In November, the state Senate approved SB 202, which rolled back this provision. On February, the Assembly did the same. Both were party-line votes in Republican-controlled chambers.

SB 202 was sent to Walker on March 29. He had, according to the state constitution, six days to act on the bill. The deadline was 5:00 p.m. on Thursday. The governor quietly signed the bill into law on Thursday, according to the Legislative Reference Bureau, and it is now called Act 219.

Walker’s office did not return repeated requests for comment.

State Sen. Dave Hansen (D-Green Bay) and Rep. Christine Sinicki (D-Milwaukee), the authors of the Equal Pay Enforcement Act, criticized Walker on Thursday for not informing the public of his actions on SB 202.

“We are finally starting to see progress here in Wisconsin, yet like their counterparts across the country, Legislative Republicans want to turn back the clock on women’s rights in the workplace,” said Hansen.

Women earn 77 cents for every dollar that men make. In Wisconsin, it’s 75 cents, according to the Wisconsin Alliance for Women’s Health (WAWH), which also estimates that families in the state “lose more than $4,000 per year due to unequal pay.”

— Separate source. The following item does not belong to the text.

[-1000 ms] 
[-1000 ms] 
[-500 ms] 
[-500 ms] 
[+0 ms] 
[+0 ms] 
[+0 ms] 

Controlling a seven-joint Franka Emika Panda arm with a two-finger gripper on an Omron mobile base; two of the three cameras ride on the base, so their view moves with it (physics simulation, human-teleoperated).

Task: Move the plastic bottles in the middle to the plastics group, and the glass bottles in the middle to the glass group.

Business associations lobbied in support of SB 202, according to the state’s Government Accountability Board. Groups like Wisconsin Manufacturers and Commerce, and the Wisconsin Restaurant Association all backed a repeal.

Sara Finger, executive director of WAWH, said that the repeal was a “demoralizing attack on women’s rights, health, and wellbeing.”

“Economic security is a women’s health issue,” she said. “The salary women are paid directly affects the type and frequency of health care services they are able to access. At a time when women’s health services are becoming more expensive and harder to obtain, financial stability is essential to maintain steady access.”

Walker is facing a recall election in June. The two frontrunners on the Democratic side who are competing to unseat him, former Dane County executive Kathleen Falk and Milwaukee Mayor Tom Barrett, sharply criticized the governor for allowing the repeal bill to become law.

Falk said Walker has “turned back the clock for women across Wisconsin.”

“As a woman and as a mother who worked full-time while raising my son, I know first-hand how important pay equity and health care are to women across Wisconsin,” she said in a statement to The Huffington Post.

A spokesman for Barrett’s campaign said that Walker’s “ideological civil war includes a war on women, and repeal today of this protection against pay discrimination is a major step backwards for Wisconsin values and basic fairness.”

“Tom Barrett knows equal pay for equal work is essential, and failing to stand up for Wisconsin women in the workplace is yet another reason he [Walker] must be defeated this summer,” he said.

UPDATE: 2:17 p.m. — The Plum Line reports that President Barack Obama’s campaign spokeswoman Lis Smith responded to Walker’s repeal, calling on former Massachusetts Gov. Mitt Romney, the frontrunner for the GOP presidential nomination, to take a position on the issue.

“As he campaigned across Wisconsin, Mitt Romney repeatedly praised Governor Scott Walker’s leadership, calling him a ‘hero’ and ‘a man of courage,’” she said. “But with his signing yesterday of a bill make it harder for women to enforce in court their right to equal pay, Walker showed how far Republicans are willing to go to undermine not only women’s health care, but also their economic security. Does Romney think women should have ability to take their bosses to court to get the same pay as their male coworkers? Or does he stand with Governor Walker against this?”